### EXERCISE DATA
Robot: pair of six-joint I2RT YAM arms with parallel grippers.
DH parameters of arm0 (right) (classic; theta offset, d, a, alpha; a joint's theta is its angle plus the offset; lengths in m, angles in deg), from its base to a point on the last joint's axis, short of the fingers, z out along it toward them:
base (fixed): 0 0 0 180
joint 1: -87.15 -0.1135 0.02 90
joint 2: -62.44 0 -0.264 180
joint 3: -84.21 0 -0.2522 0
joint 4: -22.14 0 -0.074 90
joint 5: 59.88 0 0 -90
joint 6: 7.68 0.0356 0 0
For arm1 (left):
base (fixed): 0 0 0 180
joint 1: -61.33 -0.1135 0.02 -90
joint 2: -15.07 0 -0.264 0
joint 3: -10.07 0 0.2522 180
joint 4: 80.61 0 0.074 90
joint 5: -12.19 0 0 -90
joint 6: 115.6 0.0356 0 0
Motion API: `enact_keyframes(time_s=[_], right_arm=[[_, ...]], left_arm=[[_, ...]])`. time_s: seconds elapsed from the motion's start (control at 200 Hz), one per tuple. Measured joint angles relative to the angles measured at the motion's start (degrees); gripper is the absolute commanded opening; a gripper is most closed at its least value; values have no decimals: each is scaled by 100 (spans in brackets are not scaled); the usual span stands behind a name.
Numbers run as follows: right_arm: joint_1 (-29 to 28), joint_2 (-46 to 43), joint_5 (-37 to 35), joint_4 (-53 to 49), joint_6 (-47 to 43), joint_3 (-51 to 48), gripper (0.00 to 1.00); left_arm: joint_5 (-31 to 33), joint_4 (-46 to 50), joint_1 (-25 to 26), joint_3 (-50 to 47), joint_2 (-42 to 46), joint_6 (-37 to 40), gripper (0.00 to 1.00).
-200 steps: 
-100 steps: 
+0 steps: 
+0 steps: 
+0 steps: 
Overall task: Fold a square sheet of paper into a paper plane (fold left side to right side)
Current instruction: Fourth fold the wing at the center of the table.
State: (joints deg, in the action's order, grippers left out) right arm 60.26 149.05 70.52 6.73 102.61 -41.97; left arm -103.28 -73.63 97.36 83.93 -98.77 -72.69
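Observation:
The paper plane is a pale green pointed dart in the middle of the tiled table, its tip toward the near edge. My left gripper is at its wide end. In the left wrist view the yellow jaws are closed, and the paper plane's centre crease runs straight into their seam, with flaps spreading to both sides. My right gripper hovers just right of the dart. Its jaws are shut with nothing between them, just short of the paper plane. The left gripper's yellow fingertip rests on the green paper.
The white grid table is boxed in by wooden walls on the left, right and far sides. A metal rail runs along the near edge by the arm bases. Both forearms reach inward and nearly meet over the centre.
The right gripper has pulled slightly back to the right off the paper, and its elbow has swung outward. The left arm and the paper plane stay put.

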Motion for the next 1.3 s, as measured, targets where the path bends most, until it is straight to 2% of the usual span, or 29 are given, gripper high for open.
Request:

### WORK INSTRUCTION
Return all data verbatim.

### ANSWER TO THE EXERCISE
Robot: pair of six-joint I2RT YAM arms with parallel grippers.
DH parameters of arm0 (right) (classic; theta offset, d, a, alpha; a joint's theta is its angle plus the offset; lengths in m, angles in deg), from its base to a point on the last joint's axis, short of the fingers, z out along it toward them:
base (fixed): 0 0 0 180
joint 1: -87.15 -0.1135 0.02 90
joint 2: -62.44 0 -0.264 180
joint 3: -84.21 0 -0.2522 0
joint 4: -22.14 0 -0.074 90
joint 5: 59.88 0 0 -90
joint 6: 7.68 0.0356 0 0
For arm1 (left):
base (fixed): 0 0 0 180
joint 1: -61.33 -0.1135 0.02 -90
joint 2: -15.07 0 -0.264 0
joint 3: -10.07 0 0.2522 180
joint 4: 80.61 0 0.074 90
joint 5: -12.19 0 0 -90
joint 6: 115.6 0.0356 0 0
Motion API: `enact_keyframes(time_s=[_], right_arm=[[_, ...]], left_arm=[[_, ...]])`. time_s: seconds elapsed from the motion's start (control at 200 Hz), one per tuple. Measured joint angles relative to the angles measured at the motion's start (degrees); gripper is the absolute commanded opening; a gripper is most closed at its least value; values have no decimals: each is scaled by 100 (spans in brackets are not scaled); the usual span stands behind a name.
Numbers run as follows: right_arm: joint_1 (-29 to 28), joint_2 (-46 to 43), joint_5 (-37 to 35), joint_4 (-53 to 49), joint_6 (-47 to 43), joint_3 (-51 to 48), gripper (0.00 to 1.00); left_arm: joint_5 (-31 to 33), joint_4 (-46 to 50), joint_1 (-25 to 26), joint_3 (-50 to 47), joint_2 (-42 to 46), joint_6 (-37 to 40), gripper (0.00 to 1.00).
-200 steps: 
-100 steps: 
+0 steps: 
+0 steps: 
+0 steps: 
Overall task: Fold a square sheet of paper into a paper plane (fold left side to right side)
Current instruction: Fourth fold the wing at the center of the table.
State: (joints deg, in the action's order, grippers left out) right arm 60.26 149.05 70.52 6.73 102.61 -41.97; left arm -103.28 -73.63 97.36 83.93 -98.77 -72.69
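Observation:
The paper plane is a pale green pointed dart in the middle of the tiled table, its tip toward the near edge. My left gripper is at its wide end. In the left wrist view the yellow jaws are closed, and the paper plane's centre crease runs straight into their seam, with flaps spreading to both sides. My right gripper hovers just right of the dart. Its jaws are shut with nothing between them, just short of the paper plane. The left gripper's yellow fingertip rests on the green paper.
The white grid table is boxed in by wooden walls on the left, right and far sides. A metal rail runs along the near edge by the arm bases. Both forearms reach inward and nearly meet over the centre.
The right gripper has pulled slightly back to the right off the paper, and its elbow has swung outward. The left arm and the paper plane stay put.
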
Motion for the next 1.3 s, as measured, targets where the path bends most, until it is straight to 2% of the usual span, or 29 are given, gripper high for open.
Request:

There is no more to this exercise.